> Stored entries

· · · · ·

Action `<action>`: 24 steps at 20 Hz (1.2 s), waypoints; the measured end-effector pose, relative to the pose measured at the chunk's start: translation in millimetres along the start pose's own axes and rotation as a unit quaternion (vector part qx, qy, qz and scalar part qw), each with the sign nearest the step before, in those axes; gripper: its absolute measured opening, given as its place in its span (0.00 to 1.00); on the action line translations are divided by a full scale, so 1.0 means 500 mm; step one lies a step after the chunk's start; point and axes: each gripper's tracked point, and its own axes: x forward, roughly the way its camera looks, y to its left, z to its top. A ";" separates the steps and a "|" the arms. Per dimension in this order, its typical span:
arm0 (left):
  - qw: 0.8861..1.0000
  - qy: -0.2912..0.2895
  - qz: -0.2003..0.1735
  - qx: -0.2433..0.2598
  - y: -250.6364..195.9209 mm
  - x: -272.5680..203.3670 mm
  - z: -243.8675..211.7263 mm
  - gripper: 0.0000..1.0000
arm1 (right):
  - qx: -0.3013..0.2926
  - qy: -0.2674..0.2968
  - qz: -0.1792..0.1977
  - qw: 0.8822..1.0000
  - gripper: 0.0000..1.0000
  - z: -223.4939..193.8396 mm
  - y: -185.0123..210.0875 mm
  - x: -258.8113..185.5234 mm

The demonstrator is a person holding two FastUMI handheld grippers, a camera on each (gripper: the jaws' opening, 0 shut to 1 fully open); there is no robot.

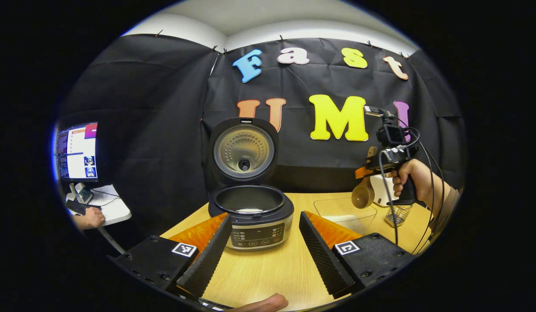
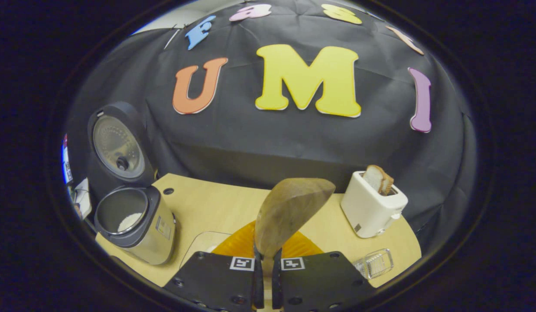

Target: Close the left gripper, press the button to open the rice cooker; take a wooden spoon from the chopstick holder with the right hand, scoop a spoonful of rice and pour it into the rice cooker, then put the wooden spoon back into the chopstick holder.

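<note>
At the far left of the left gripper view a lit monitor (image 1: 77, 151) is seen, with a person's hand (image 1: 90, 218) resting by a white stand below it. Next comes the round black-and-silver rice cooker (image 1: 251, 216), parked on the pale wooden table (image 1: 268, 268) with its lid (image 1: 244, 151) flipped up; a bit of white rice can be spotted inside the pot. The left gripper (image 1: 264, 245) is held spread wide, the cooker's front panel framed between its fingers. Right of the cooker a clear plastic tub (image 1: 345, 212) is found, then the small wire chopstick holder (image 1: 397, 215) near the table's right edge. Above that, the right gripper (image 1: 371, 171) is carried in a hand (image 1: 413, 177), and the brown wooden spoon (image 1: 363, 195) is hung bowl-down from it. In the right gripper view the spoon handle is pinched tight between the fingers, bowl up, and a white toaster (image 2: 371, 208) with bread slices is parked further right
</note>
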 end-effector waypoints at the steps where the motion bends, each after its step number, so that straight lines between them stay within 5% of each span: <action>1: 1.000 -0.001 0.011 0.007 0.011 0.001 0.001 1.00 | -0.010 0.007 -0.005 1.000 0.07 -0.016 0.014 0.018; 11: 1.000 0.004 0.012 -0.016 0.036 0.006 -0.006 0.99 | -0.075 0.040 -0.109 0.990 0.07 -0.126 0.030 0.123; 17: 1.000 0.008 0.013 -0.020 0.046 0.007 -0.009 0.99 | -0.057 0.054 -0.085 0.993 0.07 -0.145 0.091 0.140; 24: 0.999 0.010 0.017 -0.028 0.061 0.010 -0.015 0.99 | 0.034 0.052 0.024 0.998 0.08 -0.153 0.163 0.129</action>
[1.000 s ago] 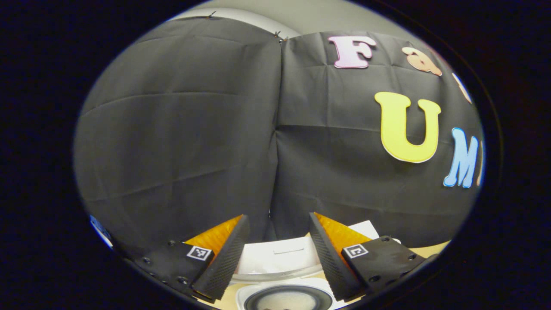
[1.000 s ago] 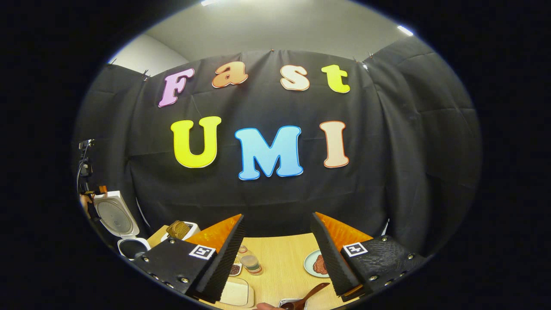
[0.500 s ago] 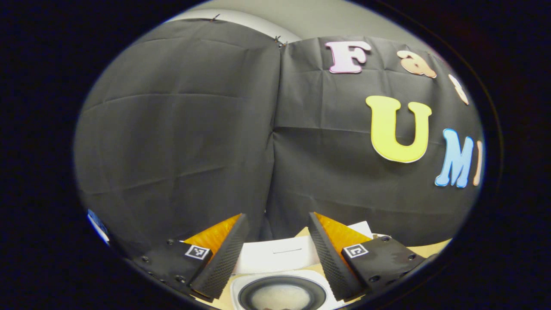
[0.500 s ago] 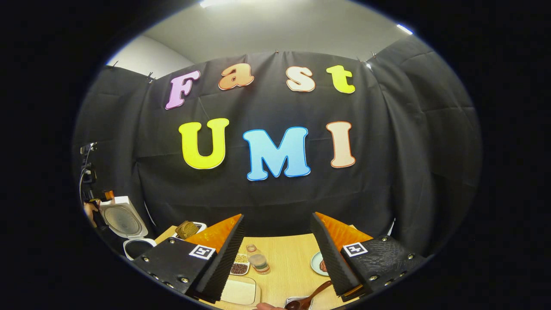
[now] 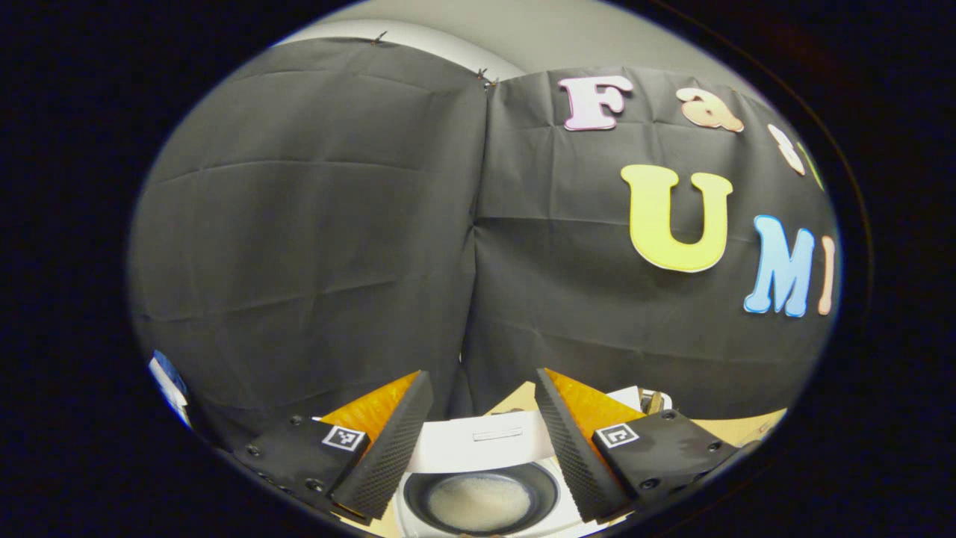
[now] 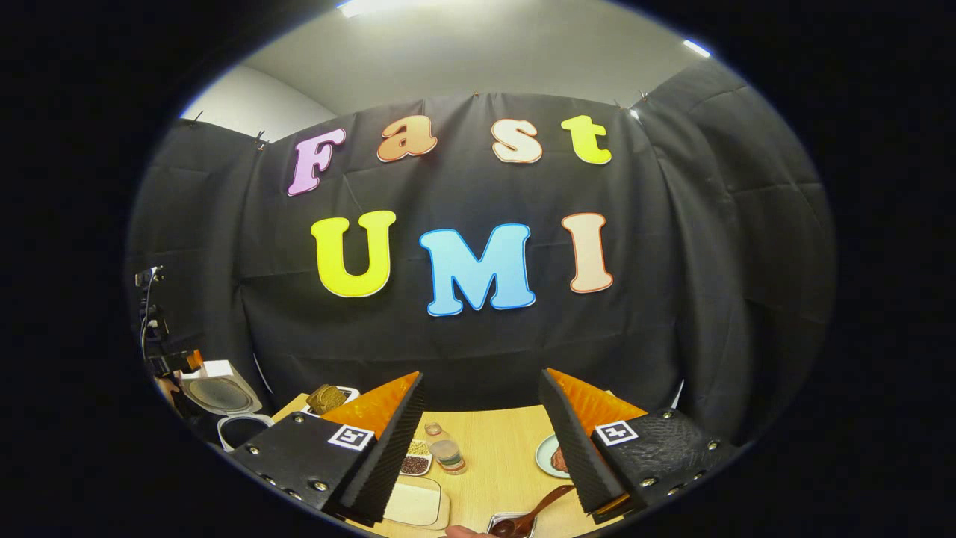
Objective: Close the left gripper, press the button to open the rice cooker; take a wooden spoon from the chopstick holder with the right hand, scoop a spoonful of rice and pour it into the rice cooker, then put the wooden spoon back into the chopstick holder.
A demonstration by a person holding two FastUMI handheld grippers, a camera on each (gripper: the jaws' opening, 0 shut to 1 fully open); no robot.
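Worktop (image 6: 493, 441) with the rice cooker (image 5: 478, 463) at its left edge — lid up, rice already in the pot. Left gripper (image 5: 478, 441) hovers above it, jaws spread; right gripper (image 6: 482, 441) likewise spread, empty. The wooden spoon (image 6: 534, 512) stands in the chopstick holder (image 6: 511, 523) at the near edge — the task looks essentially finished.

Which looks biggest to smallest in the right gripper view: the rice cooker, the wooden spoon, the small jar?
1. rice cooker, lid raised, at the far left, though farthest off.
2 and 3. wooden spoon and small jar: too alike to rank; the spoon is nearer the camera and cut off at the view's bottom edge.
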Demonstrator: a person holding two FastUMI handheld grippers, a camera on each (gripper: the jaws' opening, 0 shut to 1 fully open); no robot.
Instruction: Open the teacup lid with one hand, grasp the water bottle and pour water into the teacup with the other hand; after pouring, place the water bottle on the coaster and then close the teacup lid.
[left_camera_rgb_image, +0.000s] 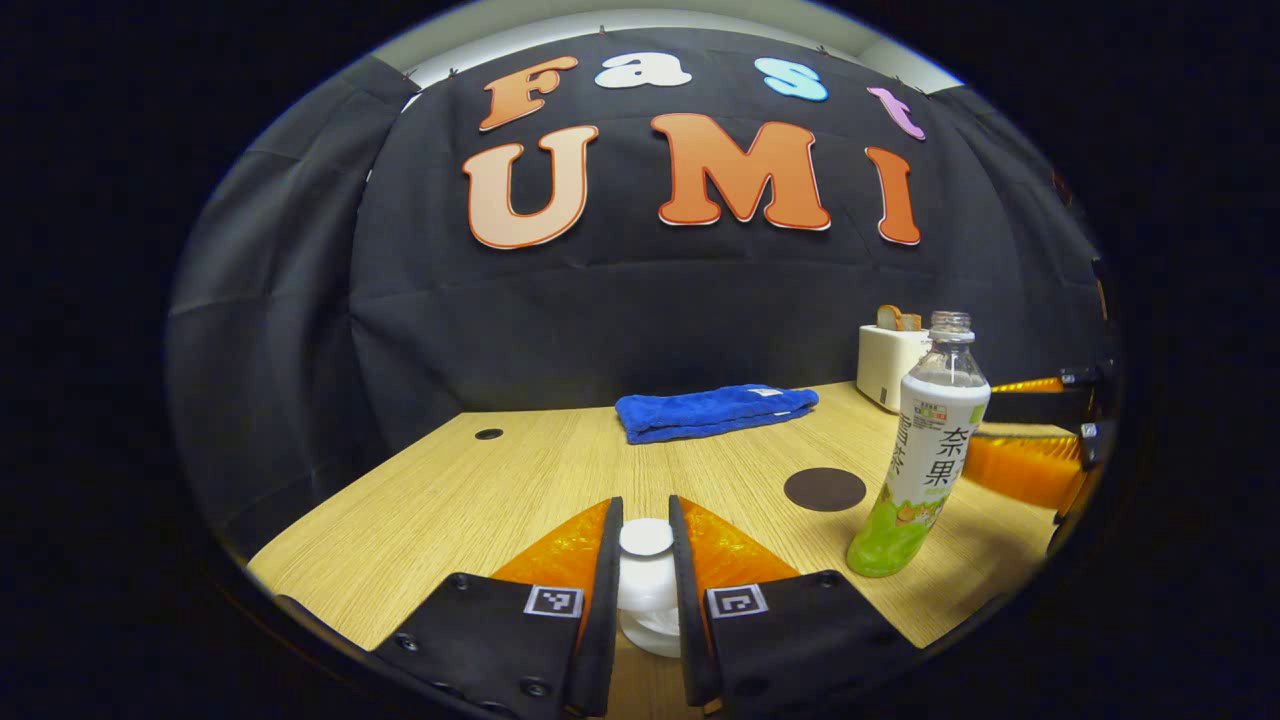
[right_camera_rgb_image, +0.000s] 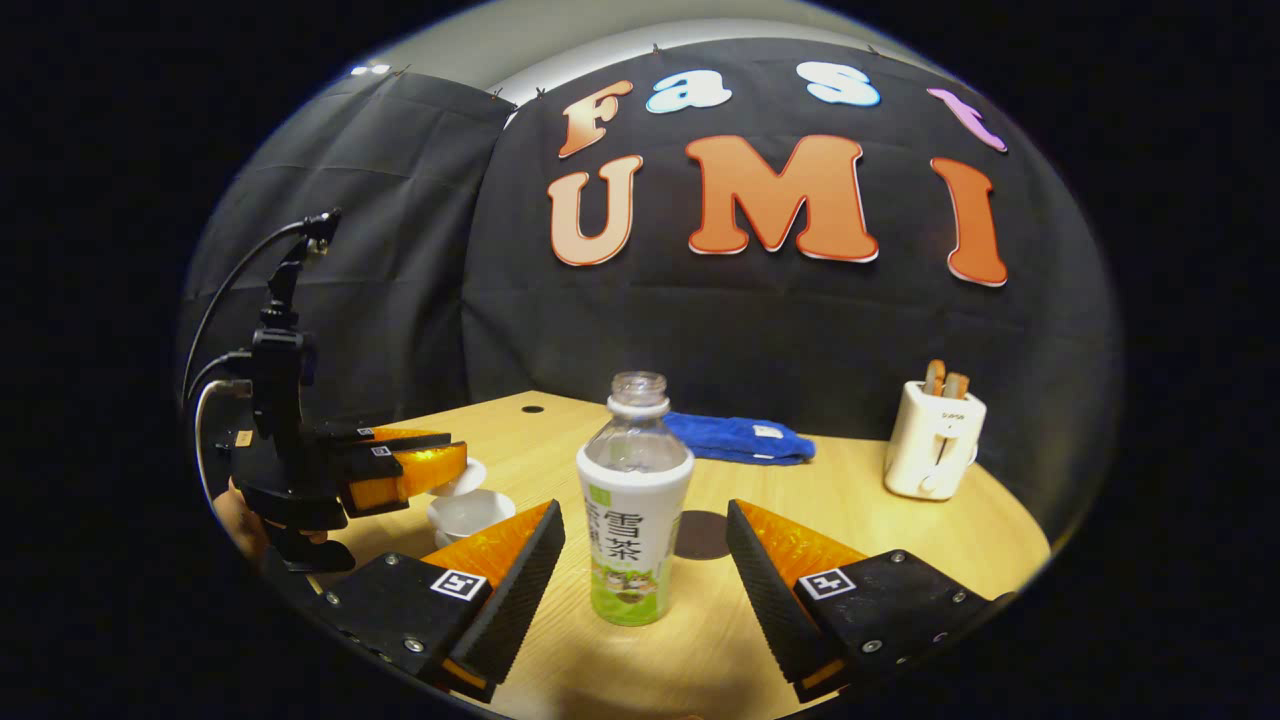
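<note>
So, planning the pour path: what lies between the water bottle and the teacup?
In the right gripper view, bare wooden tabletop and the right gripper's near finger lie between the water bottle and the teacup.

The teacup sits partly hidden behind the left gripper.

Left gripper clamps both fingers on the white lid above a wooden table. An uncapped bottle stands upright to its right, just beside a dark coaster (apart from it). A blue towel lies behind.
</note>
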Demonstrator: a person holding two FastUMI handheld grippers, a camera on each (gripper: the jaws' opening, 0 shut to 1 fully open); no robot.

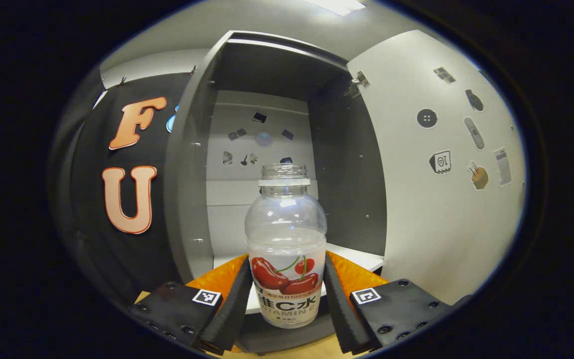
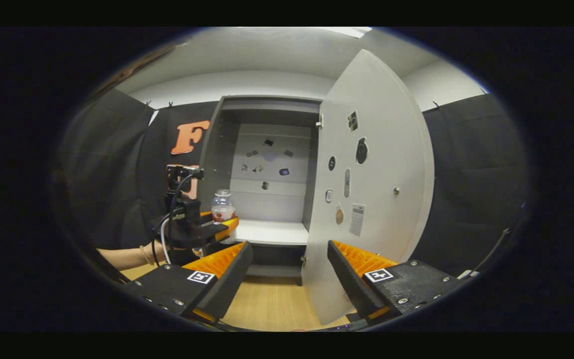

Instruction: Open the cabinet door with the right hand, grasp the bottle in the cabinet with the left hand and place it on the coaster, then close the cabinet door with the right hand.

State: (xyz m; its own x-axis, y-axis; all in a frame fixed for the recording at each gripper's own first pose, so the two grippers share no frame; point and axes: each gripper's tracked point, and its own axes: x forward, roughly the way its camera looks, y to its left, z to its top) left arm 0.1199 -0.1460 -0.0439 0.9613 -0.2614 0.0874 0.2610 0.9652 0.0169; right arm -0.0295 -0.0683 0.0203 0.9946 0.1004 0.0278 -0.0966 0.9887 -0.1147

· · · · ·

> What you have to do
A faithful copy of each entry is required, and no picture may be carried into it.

> Answer to this exercise
Action `<action>`: 24 steps at 20 Hz (1.2 s), waypoints; the measured end-effector pose, relative to the pose measured at the chunk's start: translation in millimetres along the start pose's own axes and rotation as a unit quaternion (vector part qx, qy, qz and scalar part qw), each with the sign nearest the step before, in those axes; gripper: its absolute measured opening, given as its place in its span (0.00 to 1.00); on the action line translations are divided by a full scale, so 1.0 means 500 mm; step one lies a step after the chunk's start; point and axes: each gripper's tracked point, and its own axes: x forward, roughly the way its camera looks, y to its left, z to its top. A ";" separates the steps and a "|" the arms. Per dimension in this order, its typical span:
arm0 (left):
  - qw: 0.8861..1.0000
  - qy: -0.2912..0.2895
  - qz: -0.2003..0.1735
  - qx: -0.2433..0.2598
  - y: -250.6364..195.9209 mm
  - x: -272.5680..203.3670 mm
  - z: -243.8675..211.7263 mm
  - gripper: 0.0000..1.0000
arm1 (right):
  - qx: -0.3013..0.2926
  - qy: -0.2674..0.2968
  - qz: -0.1792..0.1977
  - qw: 0.8822..1.0000
  - gripper: 0.0000..1.0000
  - z: -223.4939..193.8396 mm
  - y: -185.0123..210.0875 mm
  - x: -258.8113..185.5234 mm

The demonstrator is a person holding two FastUMI handheld grippers, a camera on each (gripper: the jaws' opening, 0 shut to 1 fully open); there is no robot.


Target: Close the left gripper, press the button to open the rice cooker; take a wooden spoon from the chopstick holder with the right hand, scoop a spoonful of rice and pour it into the rice cooker, then put the wooden spoon back into the chopstick holder.

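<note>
At the far left of the left gripper view a lit monitor (image 1: 77, 151) is seen, with a person's hand (image 1: 90, 218) resting by a white stand below it. Next comes the round black-and-silver rice cooker (image 1: 251, 216), parked on the pale wooden table (image 1: 268, 268) with its lid (image 1: 244, 151) flipped up; a bit of white rice can be spotted inside the pot. The left gripper (image 1: 264, 245) is held spread wide, the cooker's front panel framed between its fingers. Right of the cooker a clear plastic tub (image 1: 345, 212) is found, then the small wire chopstick holder (image 1: 397, 215) near the table's right edge. Above that, the right gripper (image 1: 371, 171) is carried in a hand (image 1: 413, 177), and the brown wooden spoon (image 1: 363, 195) is hung bowl-down from it. In the right gripper view the spoon handle is pinched tight between the fingers, bowl up, and a white toaster (image 2: 371, 208) with bread slices is parked further right
</note>
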 end-effector waypoints at the steps where the motion bends, each after its step number, so that straight lines between them stay within 5% of each span: <action>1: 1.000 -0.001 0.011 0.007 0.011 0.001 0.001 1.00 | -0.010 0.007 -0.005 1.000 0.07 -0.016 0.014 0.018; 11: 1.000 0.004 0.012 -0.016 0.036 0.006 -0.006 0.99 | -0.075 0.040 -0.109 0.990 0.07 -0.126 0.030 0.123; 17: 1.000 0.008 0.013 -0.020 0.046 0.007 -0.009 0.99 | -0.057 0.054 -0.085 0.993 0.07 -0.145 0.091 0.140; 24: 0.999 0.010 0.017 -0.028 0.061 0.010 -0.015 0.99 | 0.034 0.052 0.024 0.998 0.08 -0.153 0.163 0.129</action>
[1.000 s ago] 
[1.000 s ago] 
[0.500 s ago] 
[0.500 s ago] 
[now] 
[now] 
Objective: Close the left gripper, press the button to open the rice cooker; take a wooden spoon from the chopstick holder with the right hand, scoop a spoonful of rice and pour it into the rice cooker, then put the wooden spoon back into the chopstick holder.
A demonstration by a person holding two FastUMI handheld grippers, a camera on each (gripper: the jaws' opening, 0 shut to 1 fully open); no robot.
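Worktop (image 6: 493, 441) with the rice cooker (image 5: 478, 463) at its left edge — lid up, rice already in the pot. Left gripper (image 5: 478, 441) hovers above it, jaws spread; right gripper (image 6: 482, 441) likewise spread, empty. The wooden spoon (image 6: 534, 512) stands in the chopstick holder (image 6: 511, 523) at the near edge — the task looks essentially finished.

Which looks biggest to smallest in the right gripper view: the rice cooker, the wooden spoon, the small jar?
1. rice cooker, lid raised, at the far left, though farthest off.
2 and 3. wooden spoon and small jar: too alike to rank; the spoon is nearer the camera and cut off at the view's bottom edge.
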Demonstrator: a person holding two FastUMI handheld grippers, a camera on each (gripper: the jaws' opening, 0 shut to 1 fully open); no robot.
Instruction: Open the teacup lid with one hand, grasp the water bottle and pour water into the teacup with the other hand; after pouring, place the water bottle on the coaster and then close the teacup lid.
[left_camera_rgb_image, +0.000s] 
[right_camera_rgb_image, +0.000s] 
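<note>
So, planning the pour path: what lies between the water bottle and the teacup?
In the right gripper view, bare wooden tabletop and the right gripper's near finger lie between the water bottle and the teacup.

The teacup sits partly hidden behind the left gripper.

Left gripper clamps both fingers on the white lid above a wooden table. An uncapped bottle stands upright to its right, just beside a dark coaster (apart from it). A blue towel lies behind.
</note>
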Demonstrator: a person holding two FastUMI handheld grippers, a camera on each (gripper: the jaws' opening, 0 shut to 1 fully open); no robot.


Instruction: Open the cabinet door with the right hand, grasp the bottle in the cabinet with the left hand and place it on the coaster, then close the cabinet door with the right hand.

State: (xyz m; its own x-axis, y-axis; all in a frame fixed for the recording at each gripper's own first pose, so the two grippers share no frame; point and axes: each gripper's tracked point, and its own axes: x forward, roughly the way its camera looks, y to its left, z to its top) left arm 0.1199 -0.1460 -0.0439 0.9613 -0.2614 0.0874 0.2610 0.9652 0.0169; right arm -0.0295 -0.0683 0.0203 0.9946 0.1004 0.0278 -0.0966 0.9887 -0.1147

The exercise requires no further answer.